Я сжимал плечи парня и смотрел ему в глаза, словно в окуляры бинокля, стараясь рассмотреть лодку у старого причала и акваланги в ней. Теперь мне стало ясно, почему Сашка так любил темные очки. Глаза у него были невыразительные, водянистые, с белесыми ресницами. Такие глаза и естественный для них безвольный и постный взгляд всегда раздражают собеседника.
О пропавших аквалангах лучше бы он доложил в черных очках.
8
Ну и денек! Да это не просто черная полоса. Это Черное море, и плыть мне через него, не переплыть.
Сашка чувствовал себя виноватым. Он часто моргал своими поросячими глазками и мучительно думал, чем бы меня успокоить.
– Может быть, их забрали ребята со спасстанции? – наконец, выдал он.
Я махнул рукой.
– Никогда такого не было. Все наши с набережной знают мою лодку.

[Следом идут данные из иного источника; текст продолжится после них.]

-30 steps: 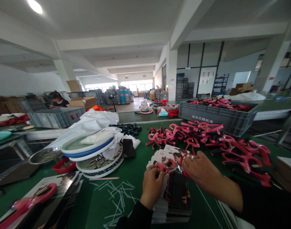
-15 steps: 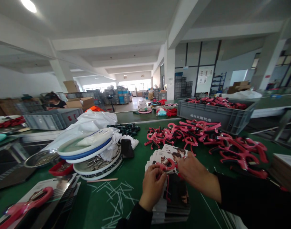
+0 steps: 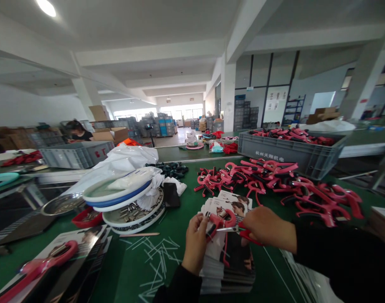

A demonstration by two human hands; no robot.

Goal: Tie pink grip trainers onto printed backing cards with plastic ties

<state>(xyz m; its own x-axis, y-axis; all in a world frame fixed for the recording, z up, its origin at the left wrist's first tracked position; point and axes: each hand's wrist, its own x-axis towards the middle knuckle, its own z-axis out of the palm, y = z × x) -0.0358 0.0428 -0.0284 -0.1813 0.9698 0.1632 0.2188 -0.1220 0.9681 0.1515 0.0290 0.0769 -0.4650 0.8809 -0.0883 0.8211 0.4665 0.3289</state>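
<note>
My left hand (image 3: 195,242) is shut on a pink-and-black plastic hand grip (image 3: 220,219), held just above a stack of printed cards (image 3: 227,269). My right hand (image 3: 263,229) holds red-handled scissors (image 3: 233,229), their metal blades pointing left at the grip. The blades and grip are close together, though the hands hide part of both. More pink-and-black grips (image 3: 274,179) lie heaped on the green bench (image 3: 132,269) to the right of the cards.
A grey crate (image 3: 290,153) of pink grips stands beyond the heap. Left of my hands are stacked round white trays (image 3: 132,219), one holding small metal pieces. Thin white strips (image 3: 157,256) lie scattered on the bench. A co-worker (image 3: 79,134) sits far back left.
My right hand has moved left and now shows the scissors reaching toward the pink grip. My left hand has turned the grip and lifted it slightly above the cards.
</note>
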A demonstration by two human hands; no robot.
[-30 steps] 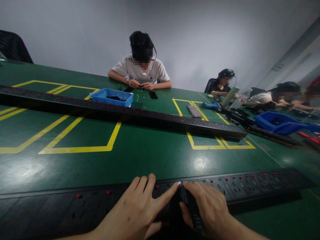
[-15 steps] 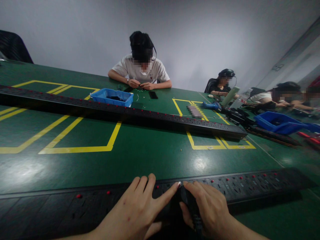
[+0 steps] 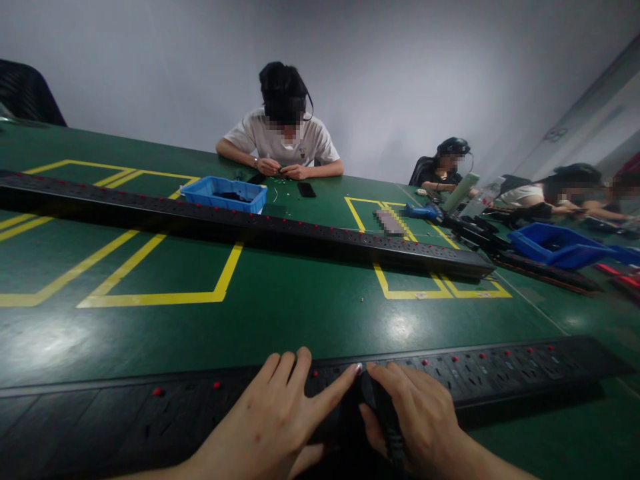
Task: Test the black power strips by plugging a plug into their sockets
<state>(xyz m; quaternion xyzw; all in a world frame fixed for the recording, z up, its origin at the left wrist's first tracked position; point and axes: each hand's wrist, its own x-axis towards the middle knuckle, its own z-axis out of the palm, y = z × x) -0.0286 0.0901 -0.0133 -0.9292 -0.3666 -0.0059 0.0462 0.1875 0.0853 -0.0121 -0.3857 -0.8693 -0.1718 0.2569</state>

– Значит, курортники сперли. Больше некому. Вот, блин, народ пошел! И в море на халяву искупаться хочет, и еще прихватить с собой, что плохо лежит. Молодоженов на пляже обокрали, теперь вот акваланги прикарманили. Куда, кстати, подевалась наша сладкая парочка?
– Отдыхающие у старого причала не ходят, – ответил я, пропустив опасный вопрос о молодоженах.
– А кто ж тогда? – вытянул лицо Сашка. – Больше некому.
Он по-своему был прав, потому что многого не знал. Пара аквалангов с подрезанными мембранами была уликой для злоумышленника и алиби для меня. Об этом я должен был подумать еще тогда, как только мы с Мариной причалили к берегу. Но я был слишком взволнован, чтобы учесть эту немаловажную деталь. В том, что акваланги исчезли, не было ничего странного. Напротив, было бы странно, если бы они по-прежнему лежали в моторке.
– Шляпа! – высказался я про себя и от досады грохнул кулаком по столу. Сашка воспринял это слово в свой адрес, втянул голову в плечи и потупил взгляд.
Ну как тут завяжешь с сыском? – думал я. Как можно в такой гадкой жизни спокойно заниматься собой? Хочешь – не хочешь, а приходится распутывать узелки, которые плетут мерзавцы. В наше дурное время весь народ должен быть поделен на две части: на преступников и сыщиков. Иных быть не должно, они попросту не выживут.